Friday, April 24, 2015

A Complete Breeding Program – at a reasonable cost

From the January 2012 Dairy Route Letter


Most of the people who buy semen from us are intelligent people who expect to produce better heifers for their future use.    In other words, they believe in the power of breeding selection—but it is on their definition of value, not someone else’s.    At the same time, they expect us to provide competitive prices whether they milk 25 cows or 2500, knowing other choices would be available.

Industry trends have actually raised the cost per pregnancy

With all visual heat detection and all natural heat servicing, it used to be normal to get 60% to 70% of cows bred on a first service, and average maybe 1.5 straws per cow per year.     Thus if you milked 70 cows and paid $15-$20 per straw to get the best bulls at that time, you still only spent maybe $1600 to $2100 in a year’s time to get those cows pregnant—a net cost per year of $22.50 to $30.00 per cow.

Today, after years of advice to adapt new, better technologies—“don’t waste your time watching cows, give up on heat detection and let a mount patch or chalk do it”, or “use Ov Synch drugs and breed them one day a week”—it now is taking people 3 to 4 straws per cow, and with 20% of cows lost annually to repro failure (still open after too many days in milk) it would cost $56.25 to $100.00 per cow pregnancy – and that is just the $15 to $20 semen, it does not include the mount patches or chalking or the $25 to $50 Ov Synch protocols that run the cost up closer to $200 per pregnancy in some herds.

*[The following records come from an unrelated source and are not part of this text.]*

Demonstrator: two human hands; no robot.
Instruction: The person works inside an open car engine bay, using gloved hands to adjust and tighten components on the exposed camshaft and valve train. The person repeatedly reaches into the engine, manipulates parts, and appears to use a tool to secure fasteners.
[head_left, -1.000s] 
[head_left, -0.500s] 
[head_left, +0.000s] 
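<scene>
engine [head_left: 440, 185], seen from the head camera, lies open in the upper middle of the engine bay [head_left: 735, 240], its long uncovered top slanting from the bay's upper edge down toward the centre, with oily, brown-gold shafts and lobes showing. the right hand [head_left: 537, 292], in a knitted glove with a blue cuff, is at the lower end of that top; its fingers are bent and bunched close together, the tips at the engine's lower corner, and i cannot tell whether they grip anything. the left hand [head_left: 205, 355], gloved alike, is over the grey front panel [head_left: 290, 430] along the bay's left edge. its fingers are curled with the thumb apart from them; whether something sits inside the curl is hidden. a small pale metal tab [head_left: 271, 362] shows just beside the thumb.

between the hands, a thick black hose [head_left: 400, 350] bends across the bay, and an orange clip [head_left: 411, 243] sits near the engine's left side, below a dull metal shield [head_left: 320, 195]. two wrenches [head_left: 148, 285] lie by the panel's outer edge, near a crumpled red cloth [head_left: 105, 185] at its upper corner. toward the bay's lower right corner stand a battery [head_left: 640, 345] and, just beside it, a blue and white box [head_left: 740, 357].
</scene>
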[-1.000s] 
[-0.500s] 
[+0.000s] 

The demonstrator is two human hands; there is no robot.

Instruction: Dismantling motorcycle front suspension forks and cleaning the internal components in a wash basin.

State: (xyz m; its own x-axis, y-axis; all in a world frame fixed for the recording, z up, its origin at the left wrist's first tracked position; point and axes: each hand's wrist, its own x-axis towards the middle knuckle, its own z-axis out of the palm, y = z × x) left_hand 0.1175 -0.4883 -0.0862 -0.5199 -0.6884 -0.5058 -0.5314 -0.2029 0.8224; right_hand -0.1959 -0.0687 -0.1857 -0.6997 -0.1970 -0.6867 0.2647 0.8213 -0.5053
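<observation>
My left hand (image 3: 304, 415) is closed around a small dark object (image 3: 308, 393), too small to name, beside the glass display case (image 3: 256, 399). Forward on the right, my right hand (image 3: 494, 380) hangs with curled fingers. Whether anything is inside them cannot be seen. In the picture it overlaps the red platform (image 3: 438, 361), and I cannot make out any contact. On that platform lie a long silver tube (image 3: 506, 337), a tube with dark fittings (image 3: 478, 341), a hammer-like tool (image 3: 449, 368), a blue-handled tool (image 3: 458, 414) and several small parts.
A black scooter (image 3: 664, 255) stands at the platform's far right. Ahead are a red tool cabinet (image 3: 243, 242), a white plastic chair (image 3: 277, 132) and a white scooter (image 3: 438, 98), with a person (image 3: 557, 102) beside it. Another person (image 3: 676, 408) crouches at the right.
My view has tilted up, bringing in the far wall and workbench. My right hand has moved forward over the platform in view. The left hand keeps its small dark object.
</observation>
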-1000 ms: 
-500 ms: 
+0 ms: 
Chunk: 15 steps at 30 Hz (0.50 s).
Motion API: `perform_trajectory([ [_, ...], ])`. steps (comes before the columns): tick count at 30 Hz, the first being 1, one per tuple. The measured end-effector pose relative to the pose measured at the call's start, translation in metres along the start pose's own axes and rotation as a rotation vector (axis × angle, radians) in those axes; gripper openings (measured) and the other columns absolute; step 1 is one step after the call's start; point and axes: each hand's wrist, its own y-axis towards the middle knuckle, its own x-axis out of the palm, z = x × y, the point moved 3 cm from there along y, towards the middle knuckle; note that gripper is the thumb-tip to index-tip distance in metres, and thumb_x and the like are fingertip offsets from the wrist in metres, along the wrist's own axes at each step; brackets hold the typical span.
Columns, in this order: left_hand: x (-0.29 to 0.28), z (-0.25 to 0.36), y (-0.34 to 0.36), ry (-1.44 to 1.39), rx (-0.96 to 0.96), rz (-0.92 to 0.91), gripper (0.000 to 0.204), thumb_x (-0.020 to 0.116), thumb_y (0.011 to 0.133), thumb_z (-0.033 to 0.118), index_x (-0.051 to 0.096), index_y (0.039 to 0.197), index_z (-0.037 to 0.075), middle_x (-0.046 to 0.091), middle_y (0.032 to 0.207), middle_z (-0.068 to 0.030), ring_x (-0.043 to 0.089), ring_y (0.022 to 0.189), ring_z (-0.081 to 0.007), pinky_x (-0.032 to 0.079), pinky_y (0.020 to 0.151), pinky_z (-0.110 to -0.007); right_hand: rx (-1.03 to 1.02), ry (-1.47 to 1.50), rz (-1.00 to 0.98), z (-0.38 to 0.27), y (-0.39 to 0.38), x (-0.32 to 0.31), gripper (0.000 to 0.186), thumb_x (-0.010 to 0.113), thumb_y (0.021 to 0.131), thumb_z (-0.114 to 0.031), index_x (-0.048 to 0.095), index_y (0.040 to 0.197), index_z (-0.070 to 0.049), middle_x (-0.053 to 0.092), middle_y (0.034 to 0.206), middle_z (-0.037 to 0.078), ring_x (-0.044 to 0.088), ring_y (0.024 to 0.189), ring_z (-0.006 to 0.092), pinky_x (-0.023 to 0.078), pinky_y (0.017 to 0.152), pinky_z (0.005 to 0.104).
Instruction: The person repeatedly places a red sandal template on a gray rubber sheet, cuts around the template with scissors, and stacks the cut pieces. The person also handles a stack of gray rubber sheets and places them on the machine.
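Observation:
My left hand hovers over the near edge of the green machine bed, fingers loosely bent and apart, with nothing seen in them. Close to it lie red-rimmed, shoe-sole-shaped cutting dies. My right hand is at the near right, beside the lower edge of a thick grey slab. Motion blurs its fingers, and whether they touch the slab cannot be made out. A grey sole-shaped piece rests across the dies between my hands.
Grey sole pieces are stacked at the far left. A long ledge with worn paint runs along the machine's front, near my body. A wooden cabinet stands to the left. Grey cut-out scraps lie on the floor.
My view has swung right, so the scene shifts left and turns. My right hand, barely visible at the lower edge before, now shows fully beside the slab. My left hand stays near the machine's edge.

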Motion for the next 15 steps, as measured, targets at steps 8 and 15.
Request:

Of course, the latest technology is to go back to natural heats—but use transponders for detection.   This system appears to cost less per pregnancy than Ov Synch and timed breeding when working optimally.    You just have those $10,000 and higher up-front costs to get into the initial hardware, and you become dependent on service fees for computer software and tech support.

Net result is:  more spent on the periphery of reproduction, less left to spend on genetics

A breeding budget used to be (a) buy a $500 tank and use it 20 years, (b) pay $10 every two months for nitrogen recharge, (c) buy gloves and sheaths and lube as needed, (c) stock the best sires that match my cows’ needs, (d) glue on a mount patch to any cow who repeats.     You probably looked at three AI studs and found everything you wanted.      The cost of all the peripheral service and supplies would add at most $2 per cow to the breeding costs, per pregnancy.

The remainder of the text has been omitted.